Die 47jährige Schweizerin redet in ihrem Youtube-Kanal über kontroverse Themen. Begonnen hat alles mit einer kritischen Betrachtung der deutschen Flüchtlingspolitik. Dabei ist sie ausgewogen, spricht der Gegenseite keinesfalls guten Willen und auch nicht zutreffende Argumente ab. Doch sie hält brillant dagegen und kommt zu eigenen Schlußfolgerungen. Der „Game of Thrones“-Fan geht geschickt vor, ficht nicht mit dem Säbel, sondern mit dem Florett. 

Über den Youtuber „Rezo“ sagte sie jüngst: „Man kann auch Leute schätzen, mit denen man in politischen Fragen uneins ist.“ Danach nahm sie dessen Polit-Video „Die Zerstörung der Presse“ auseinander und warf ihm Einseitigkeit und „selektive Auswahl der Quellen“ vor. Und sie hat recht: Wie kann man in einer Stunde das Medienversagen kritisieren, ohne den Fall Relotius zu nennen? Wernli: „Er schafft es dabei, den großen deutschen Medienskandal, der weltweit auf Entsetzen stieß, auszulassen.“

Tamara Wernli filetiert linke Weltbilder, ohne dabei verbrannte Erde zu hinterlassen. Dennoch ist sie zum Feindbild einer Klasse geworden, die sich im Besitz der absoluten Wahrheit glaubt. Intellektuell steckt sie ihre Kritiker locker in die Tasche. Wernli spricht und schreibt fließend Deutsch, Englisch und Französisch. Nachdem sie in Basel ihr Handelsdiplom erworben hatte, ging sie in die USA, absolvierte eine Schauspiel-Ausbildung und studierte Marketingplanung an der Universität von Kalifornien.

Zurück in der Schweiz führte sie fast zwanzig Jahre durch die Nachrichten des Fernsehsenders „Telebasel“ und wurde zu einer Institution.
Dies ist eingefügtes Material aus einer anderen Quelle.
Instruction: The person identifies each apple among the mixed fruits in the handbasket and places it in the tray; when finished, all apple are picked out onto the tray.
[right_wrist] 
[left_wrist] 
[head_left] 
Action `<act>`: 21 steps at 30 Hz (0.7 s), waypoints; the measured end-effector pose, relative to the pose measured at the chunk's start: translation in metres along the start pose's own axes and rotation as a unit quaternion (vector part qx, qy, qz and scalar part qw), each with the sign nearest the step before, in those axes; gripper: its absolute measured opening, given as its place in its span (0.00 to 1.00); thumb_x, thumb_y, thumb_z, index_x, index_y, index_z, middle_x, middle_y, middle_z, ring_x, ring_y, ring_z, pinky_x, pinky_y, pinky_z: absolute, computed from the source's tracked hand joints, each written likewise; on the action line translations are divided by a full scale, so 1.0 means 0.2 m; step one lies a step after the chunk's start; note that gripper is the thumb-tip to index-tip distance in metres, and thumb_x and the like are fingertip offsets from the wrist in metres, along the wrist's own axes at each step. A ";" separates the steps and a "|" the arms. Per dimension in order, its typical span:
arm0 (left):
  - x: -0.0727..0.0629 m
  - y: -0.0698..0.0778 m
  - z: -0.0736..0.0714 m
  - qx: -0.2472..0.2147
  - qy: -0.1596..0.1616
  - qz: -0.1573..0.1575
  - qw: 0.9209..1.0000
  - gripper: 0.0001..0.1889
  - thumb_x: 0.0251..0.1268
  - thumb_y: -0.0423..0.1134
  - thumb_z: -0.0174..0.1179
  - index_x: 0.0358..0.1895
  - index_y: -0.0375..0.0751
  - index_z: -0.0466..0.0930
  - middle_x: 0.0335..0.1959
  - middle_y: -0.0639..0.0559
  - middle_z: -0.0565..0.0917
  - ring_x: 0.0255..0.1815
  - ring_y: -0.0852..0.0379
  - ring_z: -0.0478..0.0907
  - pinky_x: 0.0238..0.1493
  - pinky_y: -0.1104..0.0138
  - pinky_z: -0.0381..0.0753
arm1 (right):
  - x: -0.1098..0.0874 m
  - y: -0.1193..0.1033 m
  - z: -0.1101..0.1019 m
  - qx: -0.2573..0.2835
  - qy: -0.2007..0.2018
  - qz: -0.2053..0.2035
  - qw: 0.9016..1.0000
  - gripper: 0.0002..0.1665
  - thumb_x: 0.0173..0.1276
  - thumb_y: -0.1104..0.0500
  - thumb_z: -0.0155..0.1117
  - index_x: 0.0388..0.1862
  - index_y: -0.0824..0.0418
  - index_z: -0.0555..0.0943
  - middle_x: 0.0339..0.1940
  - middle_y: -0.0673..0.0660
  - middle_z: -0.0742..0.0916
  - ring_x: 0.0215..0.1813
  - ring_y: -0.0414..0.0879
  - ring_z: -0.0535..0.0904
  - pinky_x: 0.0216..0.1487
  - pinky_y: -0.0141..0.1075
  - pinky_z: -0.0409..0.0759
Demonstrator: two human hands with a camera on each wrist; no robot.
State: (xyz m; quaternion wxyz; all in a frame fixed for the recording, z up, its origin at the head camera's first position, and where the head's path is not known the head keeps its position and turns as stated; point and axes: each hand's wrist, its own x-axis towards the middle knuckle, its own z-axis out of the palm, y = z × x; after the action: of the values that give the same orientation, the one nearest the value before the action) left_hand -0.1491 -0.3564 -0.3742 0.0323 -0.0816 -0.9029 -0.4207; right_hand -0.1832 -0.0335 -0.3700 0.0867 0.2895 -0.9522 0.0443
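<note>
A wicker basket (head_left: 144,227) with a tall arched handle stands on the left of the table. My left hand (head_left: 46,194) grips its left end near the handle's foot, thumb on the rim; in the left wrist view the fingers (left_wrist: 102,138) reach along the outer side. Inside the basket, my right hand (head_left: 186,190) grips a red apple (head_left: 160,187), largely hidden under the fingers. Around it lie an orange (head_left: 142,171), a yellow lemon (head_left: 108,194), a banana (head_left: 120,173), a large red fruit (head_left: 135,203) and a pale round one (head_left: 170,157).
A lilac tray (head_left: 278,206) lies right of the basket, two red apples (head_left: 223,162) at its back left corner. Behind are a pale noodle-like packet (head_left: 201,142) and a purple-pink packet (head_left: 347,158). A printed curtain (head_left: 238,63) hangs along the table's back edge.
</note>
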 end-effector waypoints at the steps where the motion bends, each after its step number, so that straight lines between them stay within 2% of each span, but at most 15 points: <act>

Sie produzierte eigene Sendungen, moderierte seichte Talkshows, die sie auch redaktionell leitete. Ihre Interviews waren nicht selten Stadtgespräch.

Diese heile Welt gab sie auf, um sich gesellschaftlichen Streitthemen zu widmen und damit Projektionsfläche für linke Attacken zu werden. Anders als es wohl hierzulande der Fall wäre, gilt sie in ihrer Heimat nicht als unberührbar. Zunächst engagierte die Basler Zeitung die Antifeministin als Kolumnistin, dann die Weltwoche als Autorin. Somit präsentiert sie also nicht nur auf Youtube, und in Deutschland gelegentlich bei Tichys Einblick, sondern auch in dem schweizweiten Nachrichtenmagazin ihre Sicht einer politischen Welt, die Wernli als Dissidentin ablehnt.